(What to do)
Starting at the first line of the data below, write out each line exactly until you reach the line containing "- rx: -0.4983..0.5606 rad", and include that line too.

(The data)
►

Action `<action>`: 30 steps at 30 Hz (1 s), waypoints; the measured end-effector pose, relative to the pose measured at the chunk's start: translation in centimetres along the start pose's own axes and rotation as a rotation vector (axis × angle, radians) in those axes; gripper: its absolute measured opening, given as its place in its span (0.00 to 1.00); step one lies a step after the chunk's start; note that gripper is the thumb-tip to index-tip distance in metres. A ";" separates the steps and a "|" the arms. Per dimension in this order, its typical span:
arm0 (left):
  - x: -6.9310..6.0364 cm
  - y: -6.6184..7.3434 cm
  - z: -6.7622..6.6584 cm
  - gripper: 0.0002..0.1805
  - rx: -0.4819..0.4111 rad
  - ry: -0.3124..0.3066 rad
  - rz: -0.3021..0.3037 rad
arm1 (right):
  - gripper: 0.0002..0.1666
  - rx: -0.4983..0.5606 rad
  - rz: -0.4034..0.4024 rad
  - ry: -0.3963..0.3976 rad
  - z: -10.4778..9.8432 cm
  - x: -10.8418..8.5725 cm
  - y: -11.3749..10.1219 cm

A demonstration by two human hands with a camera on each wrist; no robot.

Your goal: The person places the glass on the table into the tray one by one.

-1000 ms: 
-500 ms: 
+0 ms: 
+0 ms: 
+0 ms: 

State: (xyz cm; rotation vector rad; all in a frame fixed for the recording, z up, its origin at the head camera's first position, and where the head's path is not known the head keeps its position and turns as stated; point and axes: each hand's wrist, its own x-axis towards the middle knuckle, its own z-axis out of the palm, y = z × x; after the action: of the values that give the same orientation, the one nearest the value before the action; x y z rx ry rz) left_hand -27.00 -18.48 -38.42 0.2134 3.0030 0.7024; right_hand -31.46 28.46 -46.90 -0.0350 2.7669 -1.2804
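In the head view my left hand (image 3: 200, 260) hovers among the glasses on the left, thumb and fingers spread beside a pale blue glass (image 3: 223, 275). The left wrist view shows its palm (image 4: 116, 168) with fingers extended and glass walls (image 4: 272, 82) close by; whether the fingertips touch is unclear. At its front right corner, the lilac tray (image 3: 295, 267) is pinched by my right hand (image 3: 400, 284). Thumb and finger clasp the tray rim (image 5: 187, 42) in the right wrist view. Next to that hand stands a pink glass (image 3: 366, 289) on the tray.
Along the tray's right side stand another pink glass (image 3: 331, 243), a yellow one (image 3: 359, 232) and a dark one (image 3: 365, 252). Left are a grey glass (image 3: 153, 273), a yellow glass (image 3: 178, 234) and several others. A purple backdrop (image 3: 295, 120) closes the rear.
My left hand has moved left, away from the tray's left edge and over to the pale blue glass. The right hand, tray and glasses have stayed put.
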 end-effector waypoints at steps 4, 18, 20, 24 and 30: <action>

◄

(Task result)
Action `<action>`: 30 steps at 30 Hz (1 s), waypoints; the measured end-effector pose, relative to the pose measured at the chunk's start: translation in centimetres along the start pose's own axes and rotation as a rotation vector (axis × angle, radians) in those axes; gripper: its absolute measured opening, given as its place in its span (0.00 to 1.00); step one lies a step after the chunk's start; note that gripper is the thumb-tip to index-tip distance in metres. A ";" separates the steps and a "|" the arms. Per dimension in this order, its typical span:
arm0 (left):
  - x: -6.9310..6.0364 cm
  - y: -6.6184..7.3434 cm
  - z: -6.7622..6.6584 cm
  - gripper: 0.0002..0.1805
  - rx: -0.4819..0.4111 rad
  - ry: -0.3124..0.3066 rad
  - rz: -0.3021..0.3037 rad
arm1 (right):
  - gripper: 0.0002..0.1666
  - rx: -0.4983..0.5606 rad

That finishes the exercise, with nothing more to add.